Shin Kyun-Ho, Kim Jin-Uk, Jang Il-Tae, Han Seung-Beom, Kim Sang-Bum
Department of Orthopedic Surgery, Incheon Nanoori Hospital, 156 Janje-ro, Bupyeong-gu, 21353 Incheon, South Korea.
Department of Neurosurgery, Gangnam Nanoori Hospital, Seoul, South Korea.
Indian J Orthop. 2022 Dec 10;57(2):211-226. doi: 10.1007/s43465-022-00794-2. eCollection 2023 Feb.

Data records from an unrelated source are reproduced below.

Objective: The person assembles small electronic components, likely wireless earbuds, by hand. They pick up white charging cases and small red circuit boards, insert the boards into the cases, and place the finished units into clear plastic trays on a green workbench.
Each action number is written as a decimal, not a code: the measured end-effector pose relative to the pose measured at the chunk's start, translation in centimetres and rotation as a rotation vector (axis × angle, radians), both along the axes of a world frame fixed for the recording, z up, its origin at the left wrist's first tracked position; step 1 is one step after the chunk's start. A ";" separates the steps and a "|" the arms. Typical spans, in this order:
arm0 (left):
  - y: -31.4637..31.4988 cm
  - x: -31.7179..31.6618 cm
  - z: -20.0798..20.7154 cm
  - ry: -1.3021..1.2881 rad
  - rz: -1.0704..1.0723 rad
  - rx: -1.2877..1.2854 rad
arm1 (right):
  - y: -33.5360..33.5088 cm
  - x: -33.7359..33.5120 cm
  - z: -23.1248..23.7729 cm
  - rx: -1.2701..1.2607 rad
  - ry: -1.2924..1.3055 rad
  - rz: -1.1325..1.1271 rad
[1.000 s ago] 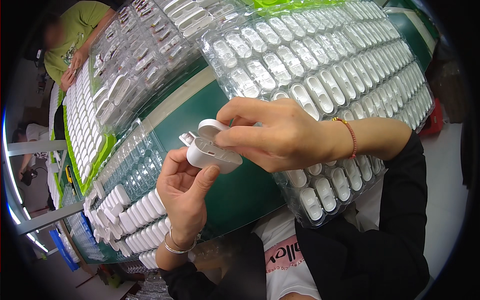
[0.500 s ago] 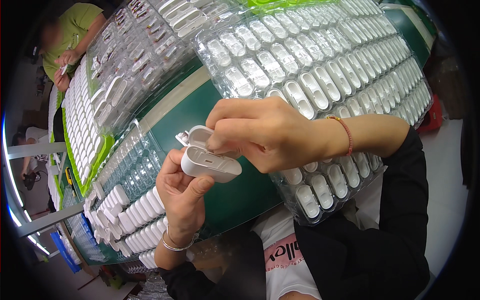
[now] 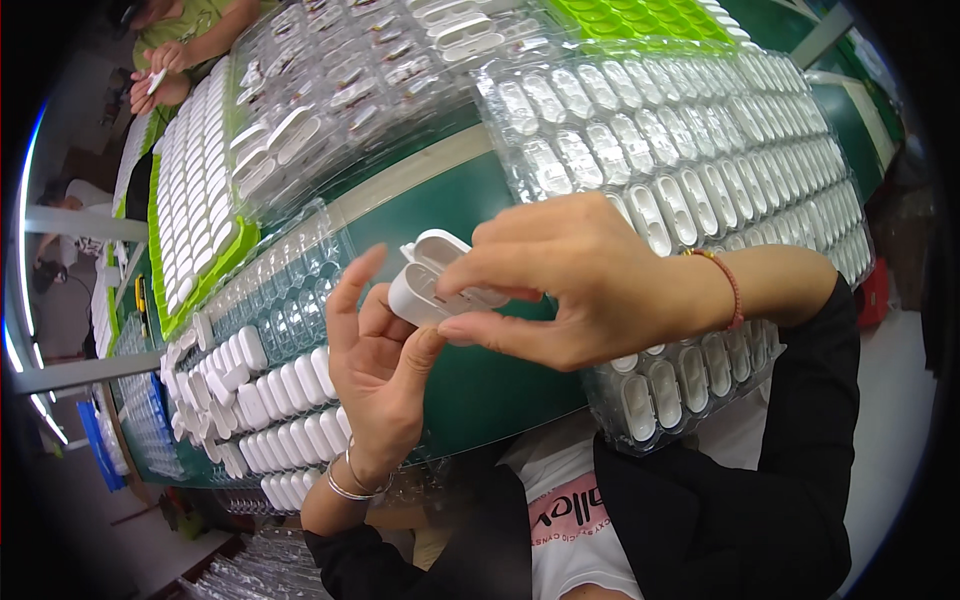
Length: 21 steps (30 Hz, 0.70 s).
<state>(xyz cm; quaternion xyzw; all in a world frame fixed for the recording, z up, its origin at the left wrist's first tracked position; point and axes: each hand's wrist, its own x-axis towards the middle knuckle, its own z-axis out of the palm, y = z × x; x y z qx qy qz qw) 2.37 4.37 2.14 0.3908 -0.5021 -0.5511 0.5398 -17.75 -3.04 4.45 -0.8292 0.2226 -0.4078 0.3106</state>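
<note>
A small white earbud charging case (image 3: 407, 296), its lid raised, is held between my two hands above the green tabletop. My left hand (image 3: 385, 375) supports the case from the left and below with the thumb and a bent finger, while its index finger stands off from it. My right hand (image 3: 570, 285) grips the right side: the thumb presses the lower edge and the fingertips reach to the opening under the lid. Those fingers hide much of the inside of the case.
Clear trays (image 3: 690, 130) of white case shells lie at the right. White cases (image 3: 290, 395) stand in rows at the left, by a clear tray (image 3: 290, 270). Farther back is a tray of small parts (image 3: 370, 70). Another person (image 3: 190, 45) works at the far left.
My left index finger has lifted off the case. My right thumb now presses its lower edge, and the case has turned in my hands. The whole view has shifted.
</note>
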 end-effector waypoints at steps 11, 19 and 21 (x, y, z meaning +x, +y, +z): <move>2.7 2.9 0.7 -0.788 0.413 -0.377 | -1.1 6.3 2.7 0.160 0.253 0.218; 10.7 4.5 -0.4 -0.945 0.771 -0.254 | -7.0 5.0 -2.0 -0.060 0.657 0.133; 11.7 3.6 -1.1 -0.934 0.825 -0.222 | -7.2 5.4 -2.8 0.014 0.736 0.099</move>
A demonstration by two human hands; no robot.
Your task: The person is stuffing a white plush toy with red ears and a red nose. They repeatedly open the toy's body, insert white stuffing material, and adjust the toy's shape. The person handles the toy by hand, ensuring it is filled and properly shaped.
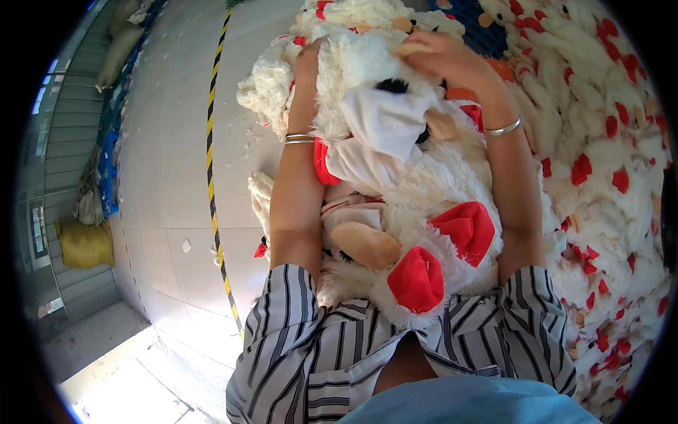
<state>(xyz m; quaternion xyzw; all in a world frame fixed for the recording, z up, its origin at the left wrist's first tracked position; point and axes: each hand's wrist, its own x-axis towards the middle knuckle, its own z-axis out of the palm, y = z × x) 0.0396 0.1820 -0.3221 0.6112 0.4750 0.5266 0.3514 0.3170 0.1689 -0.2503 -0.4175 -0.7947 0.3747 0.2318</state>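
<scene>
A limp white plush toy with long fur lies across the top of a bundle between my forearms. My right hand is closed on its upper right edge, fingers bent into the fur. My left hand grips the left side of the plush, its fingertips hidden by fur. Smooth white fabric hangs from the plush below a black patch. Nearer my chest lie more plush pieces, with a beige oval nose, a red ear and another red ear.
A big heap of white plush skins with red parts spreads along the right. Behind the bundle stands a blue crate. Black-and-yellow tape runs along the grey floor at left. A yellow sack sits by the far-left wall.
</scene>
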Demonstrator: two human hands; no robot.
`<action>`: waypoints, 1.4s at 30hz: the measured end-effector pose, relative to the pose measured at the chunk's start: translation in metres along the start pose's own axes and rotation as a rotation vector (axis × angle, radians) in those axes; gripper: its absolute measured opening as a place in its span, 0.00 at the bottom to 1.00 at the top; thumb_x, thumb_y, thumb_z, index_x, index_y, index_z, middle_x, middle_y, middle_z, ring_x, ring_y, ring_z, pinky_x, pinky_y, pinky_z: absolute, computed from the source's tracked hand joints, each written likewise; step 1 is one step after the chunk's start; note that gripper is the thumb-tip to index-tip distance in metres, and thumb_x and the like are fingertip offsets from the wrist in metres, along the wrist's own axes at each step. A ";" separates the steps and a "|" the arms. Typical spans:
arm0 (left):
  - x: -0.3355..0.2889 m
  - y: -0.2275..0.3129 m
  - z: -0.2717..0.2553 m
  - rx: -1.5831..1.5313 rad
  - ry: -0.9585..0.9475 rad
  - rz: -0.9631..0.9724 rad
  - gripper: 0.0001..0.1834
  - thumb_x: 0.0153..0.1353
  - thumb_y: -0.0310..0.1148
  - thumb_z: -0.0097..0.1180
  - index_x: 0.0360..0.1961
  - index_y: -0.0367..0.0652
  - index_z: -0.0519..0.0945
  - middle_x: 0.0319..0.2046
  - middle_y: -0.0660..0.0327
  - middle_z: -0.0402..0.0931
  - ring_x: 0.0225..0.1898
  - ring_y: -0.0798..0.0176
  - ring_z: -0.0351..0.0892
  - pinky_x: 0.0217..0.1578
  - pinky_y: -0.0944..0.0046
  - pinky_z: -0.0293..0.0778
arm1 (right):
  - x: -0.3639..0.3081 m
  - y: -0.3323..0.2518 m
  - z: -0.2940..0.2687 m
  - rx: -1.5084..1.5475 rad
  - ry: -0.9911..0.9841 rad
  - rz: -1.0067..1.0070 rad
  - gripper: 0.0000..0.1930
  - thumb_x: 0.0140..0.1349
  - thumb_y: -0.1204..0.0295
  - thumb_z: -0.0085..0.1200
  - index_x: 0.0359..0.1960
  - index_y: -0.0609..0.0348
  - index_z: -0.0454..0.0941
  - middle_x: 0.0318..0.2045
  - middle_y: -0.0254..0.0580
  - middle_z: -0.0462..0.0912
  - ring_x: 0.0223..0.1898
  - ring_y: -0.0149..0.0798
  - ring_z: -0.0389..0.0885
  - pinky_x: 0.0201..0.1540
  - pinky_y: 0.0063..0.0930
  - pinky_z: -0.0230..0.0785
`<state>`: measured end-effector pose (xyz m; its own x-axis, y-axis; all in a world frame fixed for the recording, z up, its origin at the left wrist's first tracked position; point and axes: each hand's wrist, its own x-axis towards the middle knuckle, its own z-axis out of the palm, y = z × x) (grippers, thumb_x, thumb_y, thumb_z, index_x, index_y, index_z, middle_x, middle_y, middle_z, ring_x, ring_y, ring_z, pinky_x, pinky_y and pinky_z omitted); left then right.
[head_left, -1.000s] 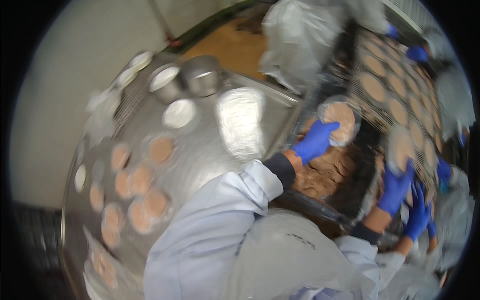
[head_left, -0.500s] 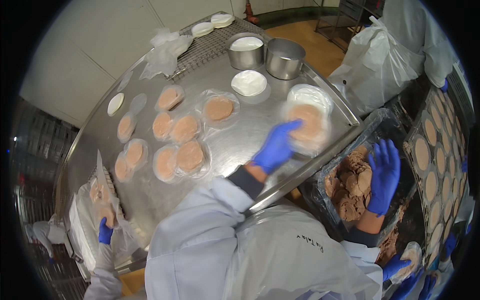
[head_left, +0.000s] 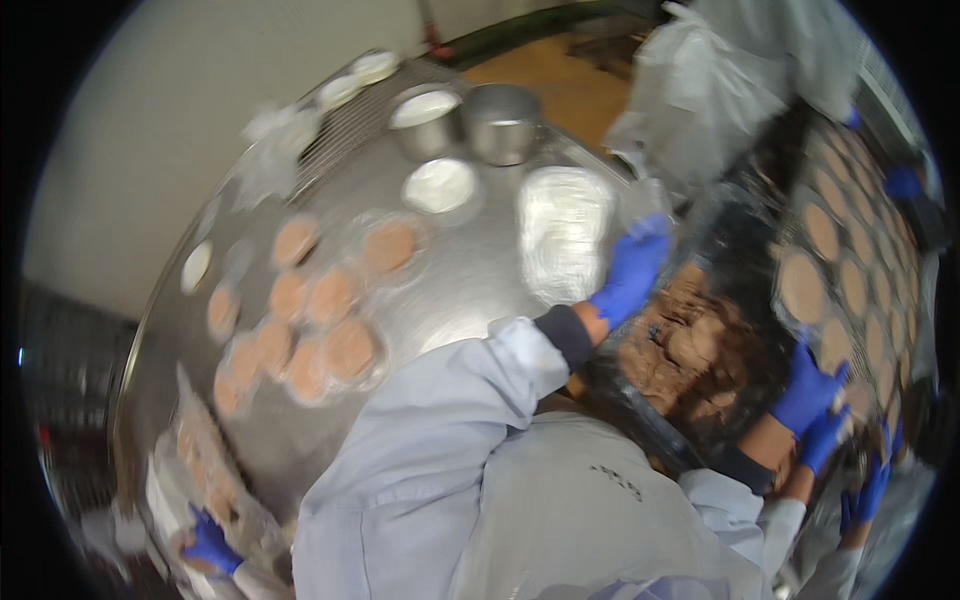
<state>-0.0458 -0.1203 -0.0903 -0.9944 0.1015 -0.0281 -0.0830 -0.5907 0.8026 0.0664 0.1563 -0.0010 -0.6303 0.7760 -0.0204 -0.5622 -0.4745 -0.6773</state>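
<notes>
My left hand (head_left: pixel 636 265) is at the table's right edge, between a white stack of plastic film (head_left: pixel 563 235) and the dark-lined bin (head_left: pixel 640 415). Its fingers are closed on a translucent piece of plastic film (head_left: pixel 648 203), blurred by motion. My right hand (head_left: pixel 806 392) reaches to the near end of a mesh rack of pale round patties, fingers apart. One patty (head_left: pixel 835 345) lies at its fingertips. A co-worker's gloved hand (head_left: pixel 825 437) is close below. Several pink patties (head_left: pixel 348 348) on clear film lie across the metal table (head_left: pixel 455 290). Brown meat mix (head_left: pixel 690 345) fills the bin.
Two round metal tins (head_left: pixel 503 125) stand at the table's far side, beside a white film disc (head_left: pixel 440 186). A crumpled plastic bag (head_left: pixel 278 150) lies by a wire grid. Another person's gloved hand (head_left: pixel 210 542) is at the lower left. A large plastic bag (head_left: pixel 690 95) stands far right.
My left hand has moved right off the film stack, and the pink patty is no longer in it. My right hand has gone from above the bin to the rack. The view has shifted.
</notes>
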 end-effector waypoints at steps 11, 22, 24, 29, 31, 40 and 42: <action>-0.038 -0.043 0.115 -0.365 -0.336 -0.769 0.23 0.58 0.30 0.48 0.54 0.33 0.61 0.50 0.49 0.66 0.50 0.53 0.69 0.51 0.56 0.68 | -0.062 -0.015 0.011 0.109 0.228 -0.007 0.23 0.58 0.66 0.44 0.53 0.63 0.58 0.51 0.49 0.65 0.53 0.50 0.64 0.54 0.49 0.59; -0.008 -0.001 0.072 -0.481 -0.287 -0.638 0.26 0.60 0.40 0.45 0.56 0.38 0.57 0.54 0.47 0.61 0.54 0.49 0.64 0.51 0.47 0.66 | -0.059 -0.030 0.059 0.293 0.081 0.229 0.28 0.59 0.68 0.41 0.58 0.65 0.46 0.59 0.53 0.51 0.59 0.53 0.58 0.58 0.52 0.54; -0.006 -0.003 0.069 -0.515 -0.277 -0.681 0.27 0.60 0.42 0.45 0.56 0.38 0.57 0.54 0.48 0.60 0.54 0.49 0.63 0.51 0.47 0.66 | -0.069 -0.038 0.064 0.354 -0.081 0.240 0.29 0.59 0.67 0.42 0.59 0.64 0.46 0.59 0.52 0.52 0.59 0.52 0.56 0.58 0.52 0.54; -0.009 0.016 0.139 -0.495 -0.531 -0.537 0.26 0.61 0.40 0.45 0.55 0.35 0.58 0.54 0.48 0.60 0.55 0.49 0.63 0.53 0.49 0.64 | -0.043 -0.033 0.025 0.401 0.003 0.266 0.34 0.59 0.62 0.44 0.61 0.63 0.42 0.60 0.52 0.51 0.62 0.51 0.52 0.60 0.49 0.51; -0.004 -0.002 0.166 -0.491 -0.525 -0.583 0.25 0.61 0.37 0.45 0.55 0.34 0.58 0.54 0.49 0.60 0.55 0.50 0.63 0.54 0.51 0.64 | -0.043 -0.034 0.016 0.457 0.059 0.302 0.36 0.58 0.58 0.45 0.62 0.62 0.42 0.61 0.51 0.50 0.62 0.52 0.51 0.61 0.49 0.48; -0.045 0.036 0.133 -0.207 -0.412 -0.327 0.23 0.61 0.33 0.43 0.56 0.35 0.59 0.54 0.52 0.62 0.55 0.56 0.62 0.53 0.58 0.64 | -0.049 -0.011 -0.014 0.338 -0.097 0.277 0.28 0.58 0.51 0.42 0.53 0.59 0.63 0.52 0.45 0.67 0.53 0.47 0.65 0.55 0.47 0.58; -0.046 0.040 0.117 -0.210 -0.391 -0.175 0.22 0.63 0.37 0.41 0.56 0.38 0.62 0.51 0.55 0.66 0.54 0.61 0.64 0.54 0.62 0.61 | -0.065 0.001 -0.004 0.329 -0.150 0.382 0.26 0.59 0.50 0.40 0.52 0.57 0.65 0.51 0.46 0.69 0.53 0.44 0.66 0.56 0.40 0.58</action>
<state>0.0044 -0.0549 0.0133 -0.8690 0.4832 0.1066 -0.2981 -0.6832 0.6666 0.1088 0.1074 -0.0029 -0.8795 0.4654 -0.0994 -0.4001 -0.8362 -0.3752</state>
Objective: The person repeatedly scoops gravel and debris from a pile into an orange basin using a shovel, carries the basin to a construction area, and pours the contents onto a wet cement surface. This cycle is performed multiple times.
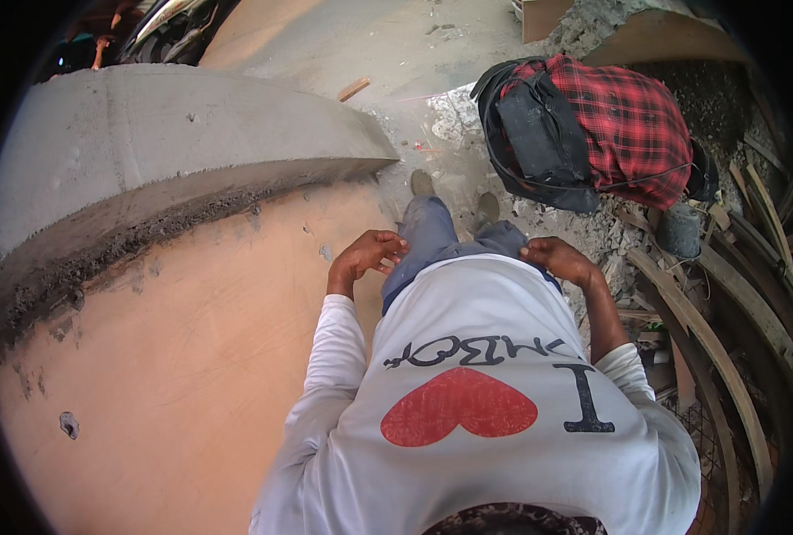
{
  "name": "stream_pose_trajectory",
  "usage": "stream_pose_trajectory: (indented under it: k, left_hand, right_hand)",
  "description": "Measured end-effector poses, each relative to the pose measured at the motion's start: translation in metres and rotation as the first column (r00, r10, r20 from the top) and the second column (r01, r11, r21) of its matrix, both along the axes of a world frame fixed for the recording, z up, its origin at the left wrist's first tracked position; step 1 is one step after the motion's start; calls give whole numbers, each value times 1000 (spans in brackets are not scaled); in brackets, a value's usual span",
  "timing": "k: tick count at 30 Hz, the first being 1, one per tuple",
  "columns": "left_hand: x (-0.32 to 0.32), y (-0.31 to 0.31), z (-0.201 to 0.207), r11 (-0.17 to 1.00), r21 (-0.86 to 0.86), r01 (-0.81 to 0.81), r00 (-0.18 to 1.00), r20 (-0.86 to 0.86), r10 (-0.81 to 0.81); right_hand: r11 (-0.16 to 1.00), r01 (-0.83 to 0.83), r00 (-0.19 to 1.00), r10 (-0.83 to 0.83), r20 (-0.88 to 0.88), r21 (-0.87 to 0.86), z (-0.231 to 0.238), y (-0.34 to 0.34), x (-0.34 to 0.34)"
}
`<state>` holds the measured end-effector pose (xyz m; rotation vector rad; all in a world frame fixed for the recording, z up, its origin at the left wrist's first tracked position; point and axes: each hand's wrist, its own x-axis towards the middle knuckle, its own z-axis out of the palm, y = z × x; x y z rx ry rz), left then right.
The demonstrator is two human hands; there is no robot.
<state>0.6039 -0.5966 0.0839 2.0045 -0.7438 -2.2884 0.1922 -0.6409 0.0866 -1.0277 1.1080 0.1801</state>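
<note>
White shirt [468, 392] — red heart [459, 407], black lettering

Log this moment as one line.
left hand: at shirt hem | right hand: at shirt hem | ahead: crouched person, red plaid shirt

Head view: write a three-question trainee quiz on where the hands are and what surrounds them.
1. True or false: the left hand and the right hand both rest at the hem of the white long-sleeved shirt, over the grey-blue trousers.
2. What lies to the person's left: (a) a curved grey concrete slab, (b) a metal ladder, (c) a water tank?
3. What does the crouching co-worker in the red-and-black checked shirt carry across the back?

Key: 1 true; 2 a; 3 a black bag.
</note>
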Motion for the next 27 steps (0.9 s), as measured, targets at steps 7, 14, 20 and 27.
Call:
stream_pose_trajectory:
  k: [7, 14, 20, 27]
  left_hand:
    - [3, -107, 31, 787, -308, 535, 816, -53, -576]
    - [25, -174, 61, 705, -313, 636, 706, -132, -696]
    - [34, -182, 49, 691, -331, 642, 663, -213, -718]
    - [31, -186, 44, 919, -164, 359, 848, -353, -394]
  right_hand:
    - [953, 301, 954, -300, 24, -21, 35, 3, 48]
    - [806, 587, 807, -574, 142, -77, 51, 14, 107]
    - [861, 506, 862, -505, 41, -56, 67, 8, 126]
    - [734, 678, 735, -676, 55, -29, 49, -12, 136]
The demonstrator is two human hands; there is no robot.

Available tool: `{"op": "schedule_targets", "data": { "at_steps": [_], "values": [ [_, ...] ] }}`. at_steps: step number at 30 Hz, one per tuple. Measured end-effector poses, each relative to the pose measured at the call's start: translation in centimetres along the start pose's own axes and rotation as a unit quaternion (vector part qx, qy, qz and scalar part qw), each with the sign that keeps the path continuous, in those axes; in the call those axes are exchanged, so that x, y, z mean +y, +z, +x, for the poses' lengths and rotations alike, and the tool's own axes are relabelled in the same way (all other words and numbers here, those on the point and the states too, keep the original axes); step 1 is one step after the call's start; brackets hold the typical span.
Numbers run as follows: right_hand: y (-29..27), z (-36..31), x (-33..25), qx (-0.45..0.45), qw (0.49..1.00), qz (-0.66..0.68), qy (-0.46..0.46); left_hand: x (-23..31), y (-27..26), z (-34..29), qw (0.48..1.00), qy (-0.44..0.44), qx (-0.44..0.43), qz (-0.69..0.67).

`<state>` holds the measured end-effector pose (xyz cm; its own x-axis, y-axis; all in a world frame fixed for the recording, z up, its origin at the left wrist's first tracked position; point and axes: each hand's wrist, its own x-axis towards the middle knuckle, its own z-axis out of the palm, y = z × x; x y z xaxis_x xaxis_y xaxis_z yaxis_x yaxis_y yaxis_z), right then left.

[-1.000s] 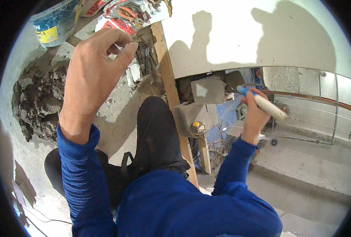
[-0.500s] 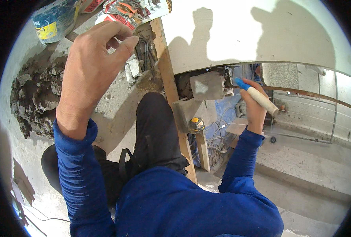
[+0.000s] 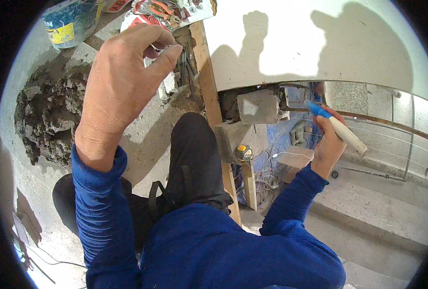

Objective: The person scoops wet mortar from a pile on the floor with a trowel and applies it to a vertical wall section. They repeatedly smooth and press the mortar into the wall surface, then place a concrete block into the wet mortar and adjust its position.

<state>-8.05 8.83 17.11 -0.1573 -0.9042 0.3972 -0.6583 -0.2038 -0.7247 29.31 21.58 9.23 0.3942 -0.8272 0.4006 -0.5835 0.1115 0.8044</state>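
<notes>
Two blue sleeves (image 3: 103, 207) were stretched forward as I watched. The left hand (image 3: 120, 79) hung half-curled above the concrete surface (image 3: 149, 135); whether it gripped anything, I couldn't tell. The right hand (image 3: 329, 148) was closed round a blue-and-cream tool handle (image 3: 350, 135), just beyond the right edge of a rough grey block (image 3: 257, 108). A dark crumbly patch (image 3: 50, 115) spread near the concrete surface's left edge, and a bucket (image 3: 74, 30) stood toward its far left corner

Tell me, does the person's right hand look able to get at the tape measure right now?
Probably, but not freely: the right hand is wrapped around a tool handle, so it would likely have to put that down first. Nothing visible covers the tape measure.
</notes>
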Motion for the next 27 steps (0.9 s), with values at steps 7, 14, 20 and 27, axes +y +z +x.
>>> {"op": "schedule_targets", "data": {
  "at_steps": [7, 14, 20, 27],
  "values": [
    [0.7, 0.1, 1.1, -0.093, 0.995, -0.039, -0.004, 0.0, 0.2, 0.1, 1.0, 0.0, -0.004, -0.007],
    [0.7, 0.1, 2.4, -0.103, 0.993, -0.06, -0.002, -0.1, 0.0, -0.1, 1.0, 0.0, -0.013, 0.008],
    [1.5, 0.4, 3.5, -0.037, 0.999, 0.004, -0.005, 0.1, -0.2, -0.4, 0.999, 0.0, -0.021, 0.025],
    [1.0, -0.1, 1.7, -0.117, 0.993, -0.027, -0.023, 0.1, -0.4, -0.5, 1.0, -0.009, -0.016, 0.02]
  ]
}}
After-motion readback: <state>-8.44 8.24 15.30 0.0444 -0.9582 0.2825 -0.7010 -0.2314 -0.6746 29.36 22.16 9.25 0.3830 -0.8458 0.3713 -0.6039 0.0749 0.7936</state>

Comorbid chronic obstructive pulmonary disease (COPD) is increasingly common and may have an adverse impact on outcomes in patients undergoing total joint arthroplasty (TJA) of lower extremity. The purpose of this meta-analysis is to compare the postoperative complications between COPD and non-COPD patients undergoing primary TJA including total hip and knee arthroplasty.
PubMed, EMBASE, and Cochrane Library were systematically searched for relevant studies published before December 2021. Postoperative outcomes were compared between patients with COPD versus those without COPD as controls. The outcomes were mortality, re-admission, pulmonary, cardiac, renal, thromboembolic complications, surgical site infection (SSI), periprosthetic joint infection (PJI), and sepsis.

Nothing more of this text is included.